Postby Modus.Ponens » Sun Oct 06, 2013 1:49 pm

teknix wrote:Ok, let me see if I am understanding this correctly, the first Jhana would be bliss, and sinking that energy into the heart, to love (metta) would be the second jhana, then letting go of that sensation would bring you to the third jhana? I think the third jhana would be more akin to inner-fire? I say that because the fire was hidden beneath the heart from my experience. It seems like the descriptions of jhana are describing the energy body, from top down. The edge of the void being on the way to the lower dan tien, or the navel chakra.

I am actually most familiar with Taoist internal alchemy such as MCO and Kundalini. I use Buddhism for teachings on anatta and metta, and I love reading the koans.
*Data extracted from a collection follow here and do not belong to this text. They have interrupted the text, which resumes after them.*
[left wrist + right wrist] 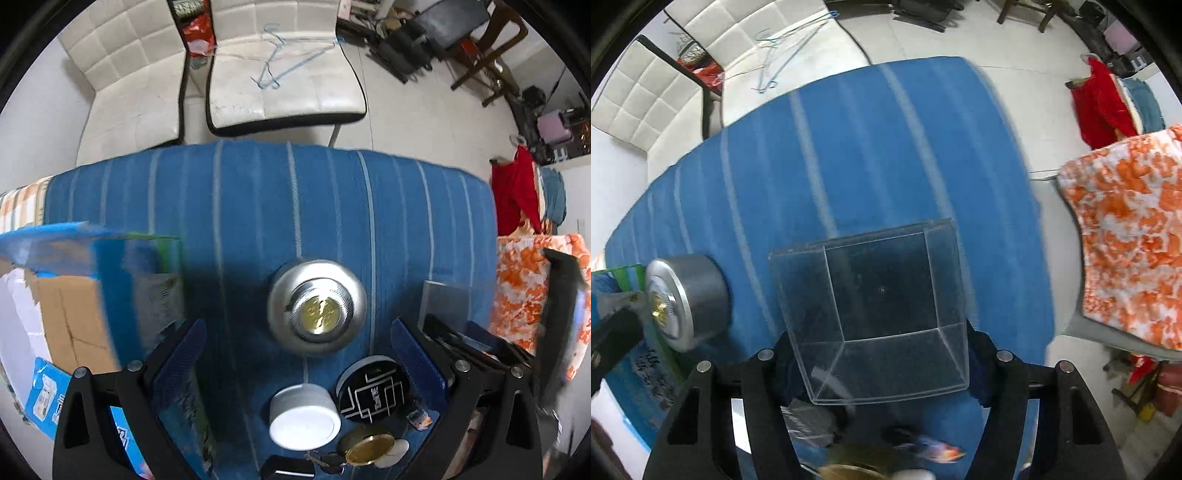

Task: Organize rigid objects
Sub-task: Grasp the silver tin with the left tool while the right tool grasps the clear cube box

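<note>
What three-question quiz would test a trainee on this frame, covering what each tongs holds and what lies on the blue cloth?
1. True or false: the right tongs are shut on the clear plastic box.
2. Multiple choice: between the fingers of the left tongs is (A) a clamped book, (B) nothing gripped, with the silver round tin beyond them, (C) a red cloth.
3. Fill in: the small tin with a white lid lies beside a round ____ tin with white line art.

Key: 1 true; 2 B; 3 black.
</note>
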### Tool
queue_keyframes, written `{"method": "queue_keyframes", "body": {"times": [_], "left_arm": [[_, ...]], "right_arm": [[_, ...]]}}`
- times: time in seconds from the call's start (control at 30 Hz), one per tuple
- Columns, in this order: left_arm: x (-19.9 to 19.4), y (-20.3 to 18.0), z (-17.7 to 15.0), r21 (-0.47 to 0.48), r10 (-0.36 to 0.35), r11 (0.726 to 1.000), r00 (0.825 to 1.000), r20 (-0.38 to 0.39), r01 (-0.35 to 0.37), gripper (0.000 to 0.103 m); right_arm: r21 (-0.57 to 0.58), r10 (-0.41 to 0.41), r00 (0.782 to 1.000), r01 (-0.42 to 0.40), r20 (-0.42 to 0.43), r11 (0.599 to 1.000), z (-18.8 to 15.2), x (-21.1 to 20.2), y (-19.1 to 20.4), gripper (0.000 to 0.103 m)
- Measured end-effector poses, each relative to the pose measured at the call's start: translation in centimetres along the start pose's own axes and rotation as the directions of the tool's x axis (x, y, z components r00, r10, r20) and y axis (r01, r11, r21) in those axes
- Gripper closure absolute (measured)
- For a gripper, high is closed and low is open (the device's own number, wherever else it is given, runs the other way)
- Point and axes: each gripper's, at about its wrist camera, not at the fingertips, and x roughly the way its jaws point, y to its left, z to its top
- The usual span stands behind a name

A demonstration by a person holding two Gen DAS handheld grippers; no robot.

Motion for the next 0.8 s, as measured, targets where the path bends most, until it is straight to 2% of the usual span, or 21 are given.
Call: {"method": "queue_keyframes", "body": {"times": [0.17, 0.23, 0.3, 0.33, 0.43, 0.53, 0.63, 0.8], "left_arm": [[2.8, -2.3, 1.0, 0.079, 0.1, 0.992, 0.994, -0.043, -0.096, 0.0], [3.8, -2.7, 1.1, 0.088, 0.109, 0.991, 0.992, -0.065, -0.103, 0.001], [4.6, -3.0, 1.2, 0.098, 0.118, 0.989, 0.99, -0.081, -0.11, 0.01], [5.1, -3.1, 1.2, 0.103, 0.121, 0.988, 0.988, -0.092, -0.111, 0.02], [6.4, -3.0, 0.7, 0.126, 0.148, 0.983, 0.982, -0.113, -0.134, 0.027], [5.8, -3.0, 0.4, 0.131, 0.131, 0.984, 0.988, -0.088, -0.119, 0.034], [5.7, -2.9, 0.1, 0.15, 0.12, 0.983, 0.988, -0.095, -0.105, 0.034], [3.6, -3.1, -1.4, 0.153, 0.094, 0.985, 0.994, -0.049, -0.086, 0.034]], "right_arm": [[0.021, -0.01, 1.0, 0.01, -0.014, 1.0, -0.3, 0.2, -2.1, 0.033], [0.022, -0.009, 1.0, 0.01, -0.017, 1.0, -0.3, 0.6, -2.3, 0.033], [0.02, -0.01, 1.0, 0.01, -0.017, 1.0, -0.3, 0.6, -2.6, 0.034], [0.018, -0.011, 1.0, 0.012, -0.017, 1.0, -0.5, 0.5, -2.8, 0.034], [0.013, -0.021, 1.0, 0.021, -0.018, 1.0, -0.4, 0.2, -3.2, 0.034], [0.0, -0.035, 0.999, 0.035, -0.016, 0.999, -0.5, 0.1, -2.4, 0.034], [-0.01, -0.043, 0.999, 0.043, -0.01, 0.999, -0.7, -0.2, -1.8, 0.034], [-0.029, -0.042, 0.999, 0.042, 0.015, 0.999, -1.4, -1.3, -1.8, 0.034]]}}
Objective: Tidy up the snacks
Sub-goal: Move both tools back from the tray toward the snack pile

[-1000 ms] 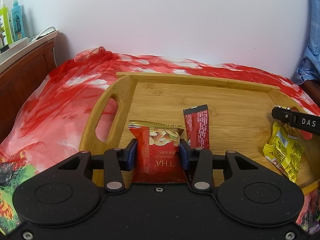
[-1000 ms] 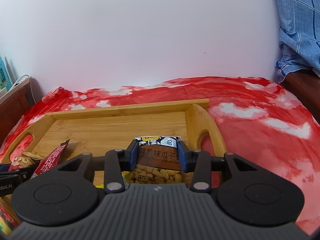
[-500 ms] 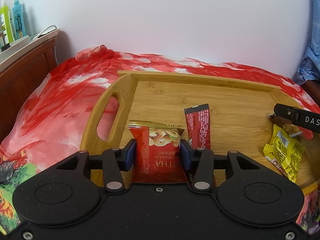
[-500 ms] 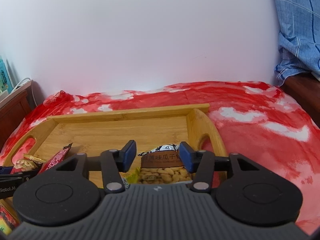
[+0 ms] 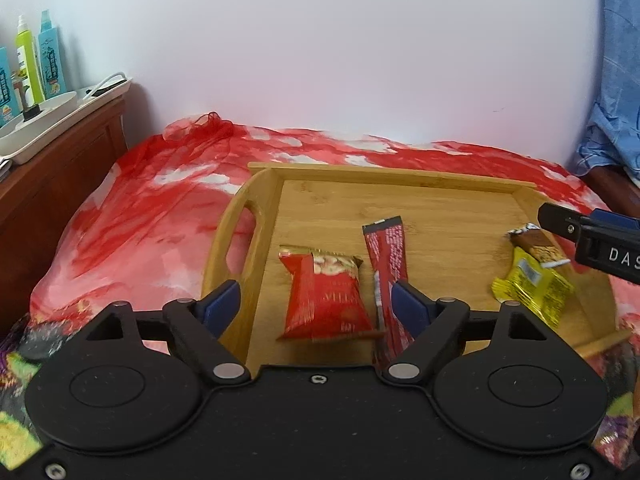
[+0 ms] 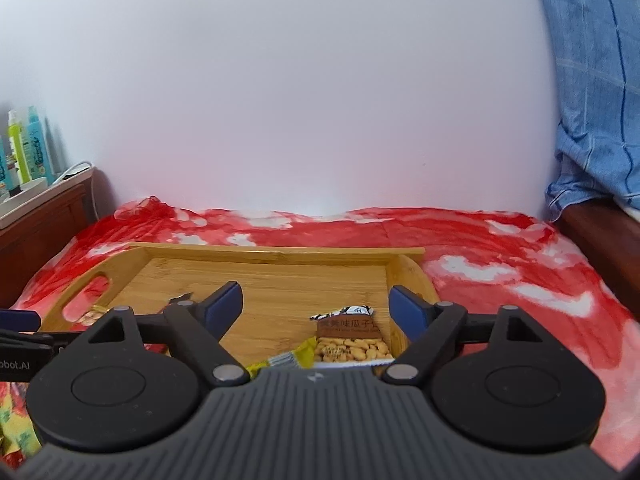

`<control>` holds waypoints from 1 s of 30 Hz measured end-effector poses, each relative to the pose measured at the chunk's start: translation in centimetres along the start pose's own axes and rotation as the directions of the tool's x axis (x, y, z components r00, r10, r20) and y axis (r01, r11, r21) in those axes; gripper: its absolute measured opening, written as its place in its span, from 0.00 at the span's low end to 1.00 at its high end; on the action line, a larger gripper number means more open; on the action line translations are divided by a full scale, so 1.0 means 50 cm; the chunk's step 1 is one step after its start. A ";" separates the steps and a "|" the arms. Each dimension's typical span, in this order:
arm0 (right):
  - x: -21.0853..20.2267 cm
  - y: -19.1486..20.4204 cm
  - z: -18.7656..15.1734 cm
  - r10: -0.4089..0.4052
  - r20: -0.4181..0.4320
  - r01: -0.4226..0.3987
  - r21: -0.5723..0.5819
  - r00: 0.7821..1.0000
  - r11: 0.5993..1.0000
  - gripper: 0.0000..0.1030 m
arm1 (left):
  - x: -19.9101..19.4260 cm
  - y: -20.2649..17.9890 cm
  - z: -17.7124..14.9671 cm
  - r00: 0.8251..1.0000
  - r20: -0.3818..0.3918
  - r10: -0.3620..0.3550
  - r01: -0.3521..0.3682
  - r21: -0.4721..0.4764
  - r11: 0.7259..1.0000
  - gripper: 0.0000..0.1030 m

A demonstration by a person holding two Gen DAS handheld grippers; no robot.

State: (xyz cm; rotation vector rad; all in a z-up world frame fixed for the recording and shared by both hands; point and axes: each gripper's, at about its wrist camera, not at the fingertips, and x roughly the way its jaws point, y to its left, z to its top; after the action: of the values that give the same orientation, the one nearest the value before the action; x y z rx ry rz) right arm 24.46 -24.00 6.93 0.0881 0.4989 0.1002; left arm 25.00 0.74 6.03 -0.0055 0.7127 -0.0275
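A bamboo tray (image 5: 440, 204) lies on a red and white cloth. In the left wrist view a red nut packet (image 5: 326, 294) lies at the tray's near left, a dark red stick packet (image 5: 388, 264) beside it, a yellow packet (image 5: 532, 288) and a brown seed packet (image 5: 534, 246) at the right. My left gripper (image 5: 316, 302) is open and raised above the red nut packet. My right gripper (image 6: 316, 306) is open above the brown seed packet (image 6: 348, 340), which lies on the yellow packet (image 6: 288, 358) at the tray's (image 6: 280, 276) near right. The right gripper shows at the right edge of the left wrist view (image 5: 592, 236).
A wooden bedside cabinet (image 5: 52, 168) with a white tray and bottles (image 5: 38, 60) stands at the left. A white wall runs behind the bed. A blue checked cloth (image 6: 592, 100) hangs at the right over a dark wooden edge.
Both grippers opened and pulled back and up. The left let go of the red nut packet, the right let go of the brown seed packet. Both packets now lie in the tray.
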 end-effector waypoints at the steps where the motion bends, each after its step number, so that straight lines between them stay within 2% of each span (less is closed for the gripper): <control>1: -0.012 0.003 -0.002 -0.003 0.003 0.003 -0.002 1.000 1.000 0.88 | -0.011 0.001 -0.004 1.000 0.000 -0.007 0.007 -0.004 1.000 0.80; 5: -0.048 0.013 -0.011 -0.008 0.005 0.008 -0.014 1.000 1.000 0.88 | -0.055 0.006 -0.024 1.000 0.006 -0.025 0.025 -0.016 1.000 0.86; 15: -0.151 0.029 -0.050 0.003 0.035 -0.003 0.016 0.999 1.000 0.94 | -0.161 0.011 -0.081 0.997 0.040 -0.061 0.061 0.010 0.998 0.88; 23: -0.204 0.029 -0.098 0.012 0.002 -0.012 0.066 1.000 0.998 0.96 | -0.225 0.018 -0.145 0.995 0.045 -0.087 0.087 -0.012 0.996 0.89; 27: -0.233 0.031 -0.124 -0.004 -0.009 0.005 0.071 1.000 0.997 0.98 | -0.249 0.015 -0.180 0.995 0.037 -0.092 0.093 -0.018 0.996 0.89; 30: -0.254 0.031 -0.148 -0.051 -0.018 0.052 0.071 0.999 0.996 0.98 | -0.265 0.012 -0.210 0.995 0.030 -0.098 0.099 -0.024 0.995 0.89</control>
State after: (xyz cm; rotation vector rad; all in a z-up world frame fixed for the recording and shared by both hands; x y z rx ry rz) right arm 9.70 -23.50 6.61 0.1448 0.5206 0.0324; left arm 8.12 1.74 6.76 -0.0657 0.6835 -0.1125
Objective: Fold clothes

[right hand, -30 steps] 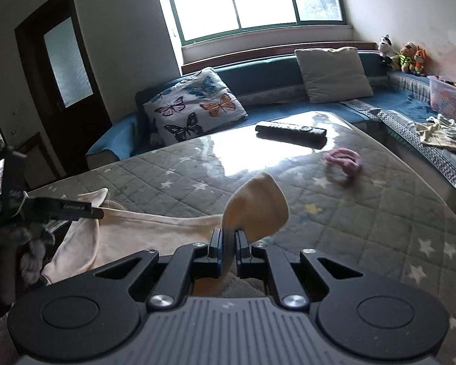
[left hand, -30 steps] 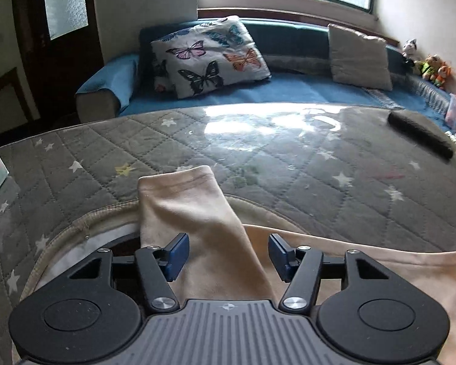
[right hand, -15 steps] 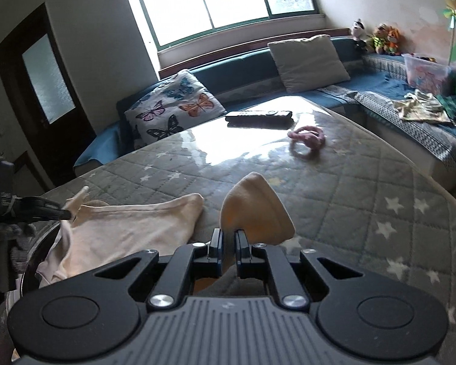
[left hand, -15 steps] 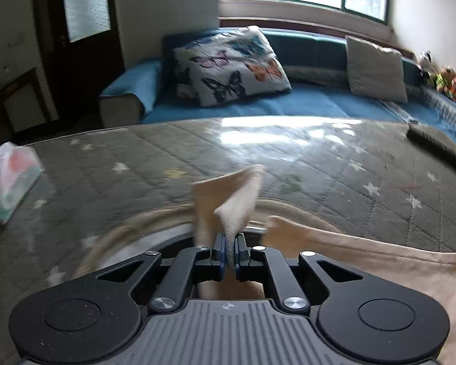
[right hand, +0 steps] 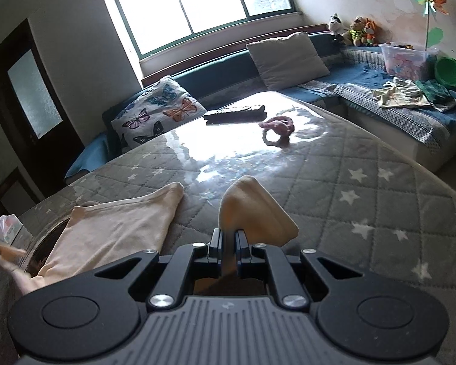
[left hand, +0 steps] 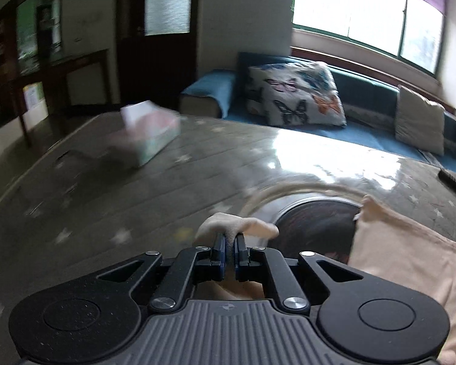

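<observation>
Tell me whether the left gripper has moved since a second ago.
Yes. The left gripper, shut on the cream garment, swung left: the butterfly pillow shifted right and the tissue box came into view.

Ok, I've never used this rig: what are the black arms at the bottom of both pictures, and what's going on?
Those are hand-held grippers; a person carries one in each hand, each with its own camera looking along its fingers. In the left view, the left gripper is shut on a fold of the cream garment. In the right view, the right gripper is shut on another corner of it. The garment lies on a grey quilted table with stars. Also there: a tissue box, a remote control and a pink hair tie.
</observation>
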A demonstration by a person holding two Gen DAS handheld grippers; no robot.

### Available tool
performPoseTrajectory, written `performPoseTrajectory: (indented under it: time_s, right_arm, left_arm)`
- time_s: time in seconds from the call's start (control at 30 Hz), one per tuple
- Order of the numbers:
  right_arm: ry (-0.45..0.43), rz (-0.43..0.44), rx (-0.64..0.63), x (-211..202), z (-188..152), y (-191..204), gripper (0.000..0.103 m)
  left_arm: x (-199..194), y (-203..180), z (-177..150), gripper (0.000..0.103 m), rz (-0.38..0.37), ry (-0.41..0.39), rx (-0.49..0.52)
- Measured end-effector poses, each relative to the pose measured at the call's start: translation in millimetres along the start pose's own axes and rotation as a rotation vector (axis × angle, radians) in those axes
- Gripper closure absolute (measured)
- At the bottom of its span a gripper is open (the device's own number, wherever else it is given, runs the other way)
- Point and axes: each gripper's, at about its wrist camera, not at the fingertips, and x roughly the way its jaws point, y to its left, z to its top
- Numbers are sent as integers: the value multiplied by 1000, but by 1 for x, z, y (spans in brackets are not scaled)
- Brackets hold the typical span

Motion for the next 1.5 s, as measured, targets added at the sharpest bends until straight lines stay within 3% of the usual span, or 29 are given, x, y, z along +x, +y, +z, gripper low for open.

Hmm, although Venerable Ayya Khema is teaching standard buddhist jhana, Virgo's sugestion will be helpful here. Let's look at how the first four levels of concentration are described, in short, in the sriptures:

1st jhana: The Blessed One said: "Now what, monks, is five-factored noble right concentration? There is the case where a monk — quite withdrawn from sensuality, withdrawn from unskillful qualities — enters and remains in the first jhana: rapture and pleasure born from withdrawal, accompanied by directed thought and evaluation. He permeates and pervades, suffuses and fills this very body with the rapture and pleasure born from withdrawal. There is nothing of his entire body unpervaded by rapture and pleasure born from withdrawal.

2nd jhana: (...) Furthermore, with the stilling of directed thoughts & evaluations, he enters and remains in the second jhana: rapture and pleasure born of composure, unification of awareness free from directed thought and evaluation — internal assurance. He permeates and pervades, suffuses and fills this very body with the rapture and pleasure born of composure. There is nothing of his entire body unpervaded by rapture and pleasure born of composure.


3rd jhana: (...) And furthermore, with the fading of rapture, he remains equanimous, mindful, & alert, and senses pleasure with the body. He enters & remains in the third jhana, of which the Noble Ones declare, 'Equanimous & mindful, he has a pleasant abiding.' He permeates and pervades, suffuses and fills this very body with the pleasure divested of rapture, so that there is nothing of his entire body unpervaded with pleasure divested of rapture

4th jhana: (...) And furthermore, with the abandoning of pleasure and stress — as with the earlier disappearance of elation and distress — he enters and remains in the fourth jhana: purity of equanimity and mindfulness, neither-pleasure-nor-pain. He sits, permeating the body with a pure, bright awareness, so that there is nothing of his entire body unpervaded by pure, bright awareness.

This is the standard description, which Ayya Khema follows. I believe the metta she was describing there is a feeling that arises naturaly with these states. But metta is not the goal of jhana, nor the focus of the attention. Things seem to be more nuanced in actual practice, so that's what she's refering to.

By the way, it seems like your description matches the first jhana.

Be well.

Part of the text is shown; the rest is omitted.